Der Atomstreit mit dem Iran spitzt sich gewaltig zu. Das Regime in Teheran kündigt an, Teile des Atomabkommens auszusetzen, also sich nicht mehr an sämtliche Bedingungen des Vertrags zu halten.
Gestern waren es bloss markige Worte aus Teheran. Doch inzwischen wurden die verbalen Drohungen zu konkreten Beschlüssen: Der Iran will einzelne Passagen des Atomabkommens nicht mehr akzeptieren, etwa die Verpflichtung seine Bestände an angereichertem Uran sukzessive aus dem Land zu bringen. Die Regierung will zudem den Schwerwasserreaktor in Arak wieder in Betrieb nehmen. Und sie setzt vor allem den europäischen Abkommenspartnern Frankreich, Grossbritannien und Deutschland eine Sechzig-Tage-Frist: Wenn sie sich bis dahin nicht voll ans Abkommen halten, also wieder umfassend Handel treiben mit Teheran, dann wird der Iran wieder Uran anreichern. Man schlüge also wieder den Weg Richtung Atombombe ein.
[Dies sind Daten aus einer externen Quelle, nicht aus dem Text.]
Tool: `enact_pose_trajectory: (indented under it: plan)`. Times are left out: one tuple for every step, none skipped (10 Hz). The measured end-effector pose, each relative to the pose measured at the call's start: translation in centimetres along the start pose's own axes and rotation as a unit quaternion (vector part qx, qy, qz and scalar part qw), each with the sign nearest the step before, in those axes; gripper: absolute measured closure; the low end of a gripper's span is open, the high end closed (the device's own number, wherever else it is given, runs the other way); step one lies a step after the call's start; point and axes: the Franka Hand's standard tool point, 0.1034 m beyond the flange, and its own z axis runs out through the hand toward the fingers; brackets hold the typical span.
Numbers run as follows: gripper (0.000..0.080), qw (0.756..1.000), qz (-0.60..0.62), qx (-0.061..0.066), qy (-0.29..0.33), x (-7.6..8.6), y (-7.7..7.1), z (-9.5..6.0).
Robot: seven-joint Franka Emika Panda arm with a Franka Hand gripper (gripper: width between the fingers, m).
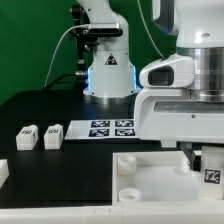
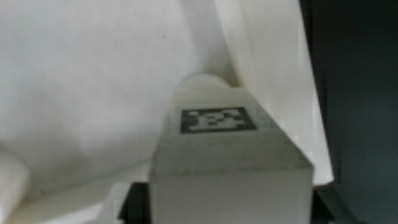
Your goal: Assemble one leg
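Pincer grips tagged leg; tag pattern carries no readable writing.

Leg: white, black-and-white square tag; loose legs: white, dark tags; marker board: white, black tags; surface: black; backdrop: green.

The black worktop carries two tagged legs side by side; the marker board beside them; the white socketed panel nearest the camera.
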Motion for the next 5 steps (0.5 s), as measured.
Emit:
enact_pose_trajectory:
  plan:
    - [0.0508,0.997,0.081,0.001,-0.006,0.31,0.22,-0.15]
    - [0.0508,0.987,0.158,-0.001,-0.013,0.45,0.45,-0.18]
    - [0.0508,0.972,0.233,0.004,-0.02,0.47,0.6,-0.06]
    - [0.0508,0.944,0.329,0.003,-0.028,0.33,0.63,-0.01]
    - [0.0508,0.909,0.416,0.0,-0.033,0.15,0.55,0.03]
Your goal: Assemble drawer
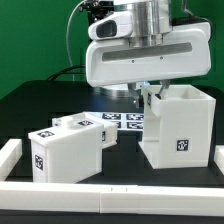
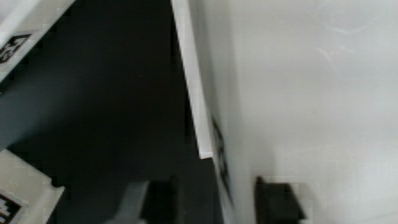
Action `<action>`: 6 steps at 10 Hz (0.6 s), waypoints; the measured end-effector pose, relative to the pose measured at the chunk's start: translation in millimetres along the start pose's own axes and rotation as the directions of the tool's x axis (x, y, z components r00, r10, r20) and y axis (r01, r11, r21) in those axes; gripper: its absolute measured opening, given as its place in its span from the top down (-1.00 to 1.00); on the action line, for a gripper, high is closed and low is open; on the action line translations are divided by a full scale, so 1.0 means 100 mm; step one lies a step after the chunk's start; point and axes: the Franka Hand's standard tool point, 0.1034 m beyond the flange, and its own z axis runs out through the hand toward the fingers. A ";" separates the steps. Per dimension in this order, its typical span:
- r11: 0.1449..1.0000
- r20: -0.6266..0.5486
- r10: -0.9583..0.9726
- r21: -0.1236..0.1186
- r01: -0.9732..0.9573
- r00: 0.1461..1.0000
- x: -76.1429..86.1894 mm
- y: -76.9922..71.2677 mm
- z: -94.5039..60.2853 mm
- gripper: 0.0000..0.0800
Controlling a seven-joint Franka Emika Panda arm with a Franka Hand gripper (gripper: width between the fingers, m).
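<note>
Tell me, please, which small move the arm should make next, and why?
Probably close the gripper on the large shell: in the wrist view its fingers stand on either side of the shell's thin wall, apparently with gaps, so nothing is gripped yet.

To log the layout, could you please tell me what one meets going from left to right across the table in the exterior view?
Nearer small tray → marker board → large drawer shell. The second tray overlaps the first, so it is left out.
</note>
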 end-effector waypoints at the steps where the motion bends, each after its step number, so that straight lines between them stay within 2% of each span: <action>1: 1.000 0.000 0.000 0.000 0.000 1.000 0.00 0.00 0.00 0.78; 2: 1.000 0.000 0.000 0.000 0.000 1.000 0.00 0.00 0.00 0.91; 3: 1.000 0.008 0.026 0.005 -0.026 1.000 0.03 0.03 -0.02 0.91; 4: 0.999 0.004 0.039 0.008 -0.040 0.999 0.11 0.03 -0.04 0.91; 5: 0.999 0.003 0.042 0.012 -0.042 0.999 0.18 0.02 0.00 0.91; 6: 0.999 -0.010 0.051 0.017 -0.051 0.999 0.31 -0.03 0.00 0.91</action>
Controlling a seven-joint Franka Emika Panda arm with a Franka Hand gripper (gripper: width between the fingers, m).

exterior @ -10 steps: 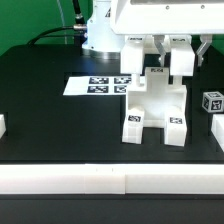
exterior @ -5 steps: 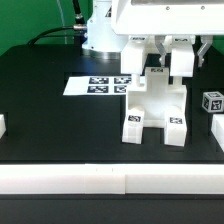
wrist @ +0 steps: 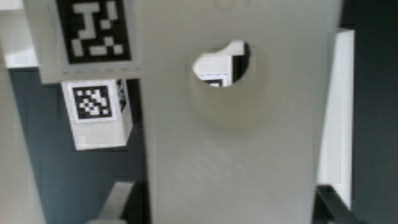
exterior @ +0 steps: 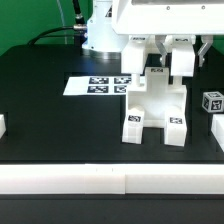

Vertrag gilt ganz oder gar nicht
Wenn der Iran diese Beschlüsse umsetzt, dann ist das Abkommen tot. Denn es handelt sich dabei nicht um ein A-la-Carte-Menü, bei dem ein Land einfach ein paar Bedingungen einhalten darf und andere nicht. Es ist ein Kompromiss, der Rechte und Pflichten für alle enthält. Der Vertrag, der bei seiner Unterzeichnung als historischer Durchbruch gewertet wurde, gilt. Ganz oder gar nicht.
Die Iraner, die sich bisher – was die UNO-Atombehörde IAEA mehrfach bestätigte – getreu an den Atomvertrag hielten, folgen nun also de facto den Amerikanern. Deren Präsident kehrte bekanntlich bereits vor einem Jahr dem Abkommen den Rücken. Das Nachsehen haben die Europäer, die Chinesen und die Russen, die weiter an dem Abkommen festhalten möchten, die sich aber in diesem amerikanisch-iranischen Powerplay nicht durchsetzen konnten.
Europäer konnten nicht anders
Der iranische Vorwurf an die Europäer, sie würden sich ebenfalls nicht an das Abkommen halten, ist nicht aus der Luft gegriffen. Tatsächlich brach der Handel zwischen Europa und dem Iran wieder ein. Die europäischen Partner zogen sich allerdings höchst unfreiwillig aus dem Iran-Geschäft zurück. Sie konnten schlicht nicht anders. Der US-Druck auf sie war schlicht zu gross. Muss sich eine Firma entscheiden, entweder mit den USA oder dem Iran zu geschäften, hat sie keine echte Wahl.
Die Europäer bemühten sich sogar, etwa mit der Schaffung eines von den USA unabhängigen und durch sie nicht blockierbaren Finanzmechanismus, das Iran-Geschäft am Leben zu erhalten. Doch das Ganze funktioniert, aus iranischer wie europäischer Sicht, unzureichend. Diese Ausgangslage wird sich auch nicht ändern, nachdem der Iran nun mehr Druck aufsetzt. Denn es liegt nicht am guten Willen. Es liegt an der Realität, dass die USA eine Supermacht sind und anderen Ländern ihren Willen aufzwingen können.
Atomabkommen liegt auf dem Sterbebett
Das Atomabkommen, das nach seinem Inkrafttreten den Atomstreit mit dem Iran wenigstens ein paar Jahre lang entschärfte, liegt nun auf dem Sterbebett. Lässt der Iran seinen Ankündigungen Taten folgen, ist es tot. Und man ist wieder zurück auf Feld eins, als es keinen Atomvertrag gab und das Misstrauen abgrundtief war. Mit zusätzlicher Frustration, zusätzlicher Verbissenheit, ja gar zusätzlichem Hass zwischen den Hauptwidersachern in Washington und Teheran. Eine brandgefährliche Situation. Nicht nur für die beiden Staaten, sondern für die ganze Welt.